Sarah: But being indentured to a well-placed member of society didn’t always mean that a child had a good experience. The Boston Female Asylum struggled with Mrs. Elizabeth Sumner, the wife of the former governor of Massachusetts, Increase Sumner. Mrs. Sumner had taken Hannah Fovell in an indenture in 1803, but three years later Mrs. Sumner came back to the BFA and wanted to return the “troublesome” child. The asylum reminded her that even the wife of the former governor couldn’t just break an indenture contract and return a child to the asylum. So instead, Mrs. Sumner shunted the girl off to another woman named Mrs. Schelbeck, who treated Hannah with cruelty. Hannah ran away and lived with another, kinder family called the Caswells, but Mrs. Schelbeck demanded the girl back. Following the rules set by the asylum and honoring the girl’s contract, the Caswells surrendered her – only to have Hannah escape again. The Boston Female Asylum was forced to revisit this indenture to try to find a solution that would keep Hannah safe and in a position of indenture. Finally, they determined the best solution was to return Hannah to the Caswells. Later, a manager noted in her casefile that after she was reunited with this kind family, Hannah became a “good and useful girl.”
Marissa: Placements with moral, upstanding members of society, according to reformers’ theories of child welfare, should have meant good lives and good outcomes for orphaned children – but that obviously wasn’t always true. Maybe there were cases where children would be better off placed back with their families.
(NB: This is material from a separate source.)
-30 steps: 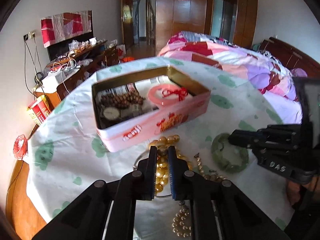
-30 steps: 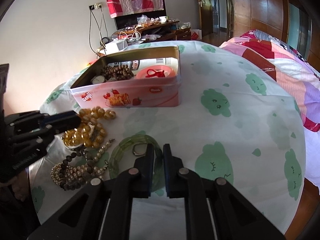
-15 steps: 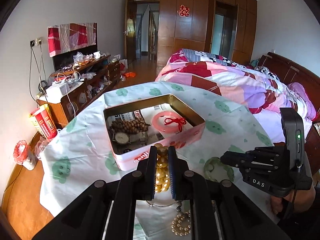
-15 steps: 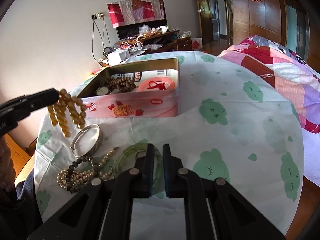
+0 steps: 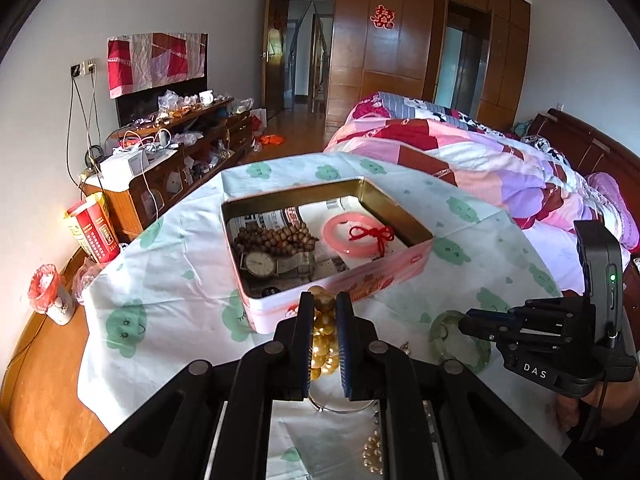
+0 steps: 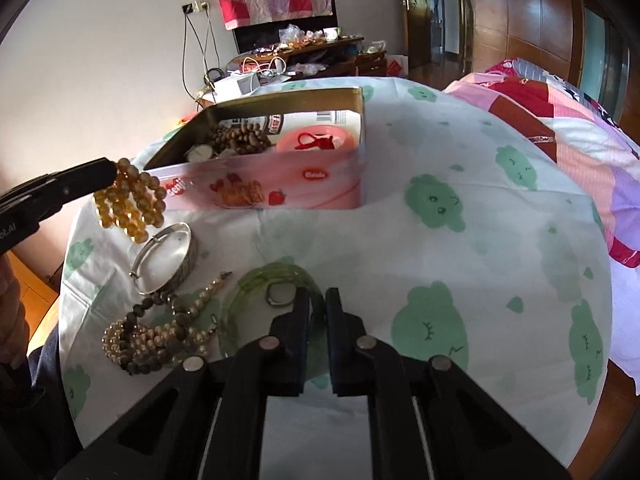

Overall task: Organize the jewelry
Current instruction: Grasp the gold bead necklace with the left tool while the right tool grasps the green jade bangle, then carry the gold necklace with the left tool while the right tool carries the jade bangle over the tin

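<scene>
A coiled strand of translucent amber-yellow round beads [image 6: 130, 204] is being gripped by the left gripper [image 5: 325, 312], clenched on its top beads, with the rest dangling in loops above the table [image 6: 480, 248], just before the near wall of the open pink rectangular biscuit tin [image 5: 340, 284]. The likeliest fault is judged to be the hanging loops being caught on the tin's rim, so that the strand is dragged out of the pads or the light tin is shifted on the thin cloud-printed cloth. Because only a few beads are being pinched, the strand could also be slipping under any swing.

The right gripper [image 6: 318, 300] is being held clenched over the pale green translucent bangle [image 6: 248, 292]; whether the bangle's rim is actually being pinched cannot be told, since the tips are covering the spot. A small metal ring [image 6: 280, 294] is lying inside the bangle and could be knocked away.

In the left wrist view, the silver bangle [image 6: 176, 256] and the tangled pearl and dark bead strands [image 6: 160, 336] are being largely hidden behind the gripper body.
</scene>
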Motion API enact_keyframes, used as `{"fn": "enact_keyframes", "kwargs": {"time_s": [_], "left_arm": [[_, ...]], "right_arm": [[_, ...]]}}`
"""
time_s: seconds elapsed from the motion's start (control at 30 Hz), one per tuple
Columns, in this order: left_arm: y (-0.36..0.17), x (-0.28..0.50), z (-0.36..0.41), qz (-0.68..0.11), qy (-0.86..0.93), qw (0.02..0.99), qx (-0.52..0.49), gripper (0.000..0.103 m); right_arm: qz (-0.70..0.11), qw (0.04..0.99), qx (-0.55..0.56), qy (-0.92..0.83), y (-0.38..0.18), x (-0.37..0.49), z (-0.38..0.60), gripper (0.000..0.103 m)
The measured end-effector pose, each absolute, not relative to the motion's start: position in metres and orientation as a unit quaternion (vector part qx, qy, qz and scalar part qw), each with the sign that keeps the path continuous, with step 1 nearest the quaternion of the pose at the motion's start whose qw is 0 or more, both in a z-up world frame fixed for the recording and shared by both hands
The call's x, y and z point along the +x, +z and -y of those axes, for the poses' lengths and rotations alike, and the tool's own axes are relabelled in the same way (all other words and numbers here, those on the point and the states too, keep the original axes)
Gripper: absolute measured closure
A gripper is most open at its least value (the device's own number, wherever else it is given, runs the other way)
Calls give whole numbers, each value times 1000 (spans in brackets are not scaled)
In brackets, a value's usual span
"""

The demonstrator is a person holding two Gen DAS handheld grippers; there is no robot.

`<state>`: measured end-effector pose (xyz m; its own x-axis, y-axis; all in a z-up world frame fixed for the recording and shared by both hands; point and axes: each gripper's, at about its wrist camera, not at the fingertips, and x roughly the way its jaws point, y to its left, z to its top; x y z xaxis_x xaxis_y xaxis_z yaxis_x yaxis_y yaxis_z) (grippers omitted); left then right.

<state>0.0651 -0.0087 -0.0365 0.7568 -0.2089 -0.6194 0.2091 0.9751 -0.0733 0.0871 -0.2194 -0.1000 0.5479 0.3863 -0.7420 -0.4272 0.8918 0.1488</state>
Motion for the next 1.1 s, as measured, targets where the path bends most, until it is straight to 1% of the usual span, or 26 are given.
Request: {"fn": "enact_keyframes", "kwargs": {"time_s": [0.13, 0.33, 0.53, 0.83, 1.1], "left_arm": [[-29, 63, 6, -321, -113, 940, -1, 93], [-18, 66, 6, -308, -115, 944, 6, 93], [-11, 77, 6, -301, -111, 947, 10, 93], [-8, 95, 1, -298, -98, 950, 7, 93], [-4, 110, -2, -294, -93, 951, 6, 93]], "right_arm": [[-401, 886, -11, 235, -92, 84, 225, 92], [-370, 898, 6, 239, -66, 82, 231, 92], [-352, 903, 14, 245, -49, 93, 227, 92], [-331, 908, 12, 256, -33, 117, 215, 92], [-328, 907, 10, 264, -27, 133, 204, 92]]}}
In 1822, the BFA sent Margaret Cuddy back to live with her father William, who had previously surrendered the girl. Since leaving Margaret at the asylum, William had remarried and had “by industry and frugality …. Obtained the means of establishing a home for their family.” The BFA was impressed by William Cuddy’s improvement, and ultimately determined that he was worthy of raising his own child again, saying “These children (meaning Margaret and her sibling) have been preserved from want and vice, and will be restored, prepared to be a comfort and assistance, to a father who will it is believed, discharge with faithfulness his parental duty toward them.”
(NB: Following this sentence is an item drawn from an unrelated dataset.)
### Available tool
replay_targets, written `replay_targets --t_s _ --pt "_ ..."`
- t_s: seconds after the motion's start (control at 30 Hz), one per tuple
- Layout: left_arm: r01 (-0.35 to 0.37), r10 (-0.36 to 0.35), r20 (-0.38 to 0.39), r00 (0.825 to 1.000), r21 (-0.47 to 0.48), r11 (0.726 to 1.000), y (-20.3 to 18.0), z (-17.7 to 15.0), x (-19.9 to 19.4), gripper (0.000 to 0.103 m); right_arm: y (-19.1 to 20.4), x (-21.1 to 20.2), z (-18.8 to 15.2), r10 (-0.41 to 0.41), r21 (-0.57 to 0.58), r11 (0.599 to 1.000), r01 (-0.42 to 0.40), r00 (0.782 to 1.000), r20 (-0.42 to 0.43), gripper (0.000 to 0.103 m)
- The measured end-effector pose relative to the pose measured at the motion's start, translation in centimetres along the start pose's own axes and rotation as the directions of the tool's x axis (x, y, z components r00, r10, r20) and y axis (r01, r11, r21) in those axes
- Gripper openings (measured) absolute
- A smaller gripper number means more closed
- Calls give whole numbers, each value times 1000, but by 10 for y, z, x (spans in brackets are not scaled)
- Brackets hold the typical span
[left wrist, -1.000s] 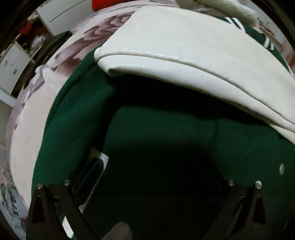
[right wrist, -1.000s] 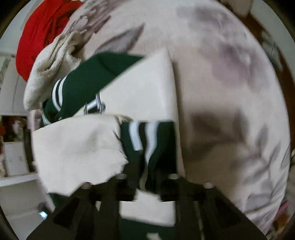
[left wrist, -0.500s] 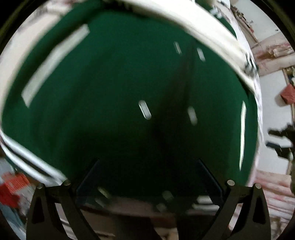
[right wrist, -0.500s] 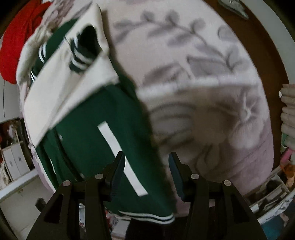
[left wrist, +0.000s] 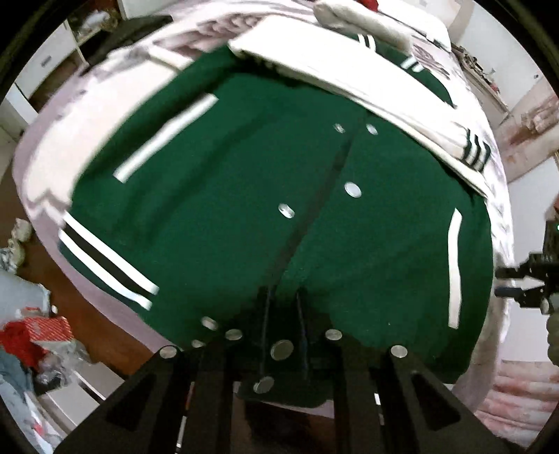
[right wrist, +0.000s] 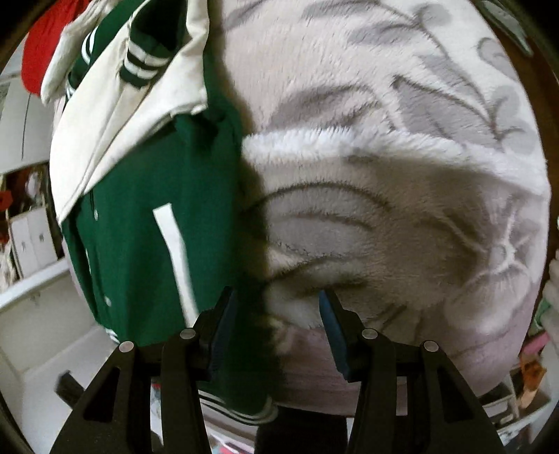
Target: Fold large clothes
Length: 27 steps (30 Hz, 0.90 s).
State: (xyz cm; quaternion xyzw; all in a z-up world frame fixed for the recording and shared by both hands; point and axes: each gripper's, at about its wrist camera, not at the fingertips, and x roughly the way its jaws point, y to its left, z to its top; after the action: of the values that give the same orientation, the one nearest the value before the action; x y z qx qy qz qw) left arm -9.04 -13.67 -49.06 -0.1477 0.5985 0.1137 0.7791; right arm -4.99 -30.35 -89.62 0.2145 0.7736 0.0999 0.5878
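Observation:
A green varsity jacket (left wrist: 244, 209) with cream sleeves (left wrist: 367, 80) folded across its upper part lies on a fluffy blanket. Silver snaps run down its front and white pocket strips show on both sides. My left gripper (left wrist: 283, 352) sits at the middle of the striped hem; its jaws look shut on the hem fabric. My right gripper (right wrist: 276, 314) is open at the jacket's right hem corner (right wrist: 244, 349), with the jacket edge and blanket between its fingers. The jacket also fills the left of the right wrist view (right wrist: 139, 227).
The white blanket with grey leaf print (right wrist: 384, 174) covers the bed. A red garment (right wrist: 38, 45) and a cream garment (left wrist: 349, 14) lie at the far end. Clutter and a red box (left wrist: 42, 331) sit on the floor at left. White cabinets (right wrist: 31, 244) stand beyond.
Both grippers pulled back from the sleeves to the hem. The right gripper let go of the striped cuff and is open. The left view went from close-up fabric to the whole jacket front.

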Motion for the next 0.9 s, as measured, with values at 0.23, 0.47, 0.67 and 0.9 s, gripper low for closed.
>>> replay_targets --t_s 0.23,0.47,0.67,0.9 --pt "4 -12 -114 993 -65 998 18 -6 76 17 -13 6 4 31 -34 999 -33 998 -56 51" --pt "-74 49 -135 990 -189 979 12 -35 38 27 -28 -7 35 205 15 979 -205 979 -13 55" --pt "-188 175 -80 981 -207 960 -10 -52 12 85 -11 20 76 307 10 952 -307 952 -14 45" --pt "-257 256 -34 966 -31 966 -81 -41 16 85 14 37 66 34 -149 988 -35 999 -7 5"
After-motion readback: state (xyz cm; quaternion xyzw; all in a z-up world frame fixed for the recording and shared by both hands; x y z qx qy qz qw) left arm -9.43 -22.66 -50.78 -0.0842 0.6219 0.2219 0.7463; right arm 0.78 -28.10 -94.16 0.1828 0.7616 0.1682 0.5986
Sarah: Child indenture was complicated by enslavement. Even during the first few decades of the nineteenth century, slavery was legal in most Northern as well as all Southern states. Murray and Herndon’s statistical analysis shows far more white than Black children indentured in Boston, Rhode Island, and South Carolina. One factor, of course, might be population – there were certainly more white people in the colonies (especially in Boston and Rhode Island) than there were Black people. But more importantly, I think we need to remember that orphaned Black children weren’t typically at the mercy of the poorhouse or orphanage during the 18th c. – they were at the mercies of the peculiar institution of slavery. This is actually something that Murray and Herndon don’t mention, which I found really strange. Now, that wasn’t really the focus of their study, so maybe they just considered it outside their scope. But I think it’s important context to understand that all of these places (Massachusetts, Rhode Island, and South Carolina) all had legal systems of slavery during the 1700s. South Carolina, which had the smallest number of indentured Black children, would also have had the smallest population of free Blacks – whereas Rhode Island, where ¼ of the indentured children during the 18th c. were Black, would have had a much larger free Black population.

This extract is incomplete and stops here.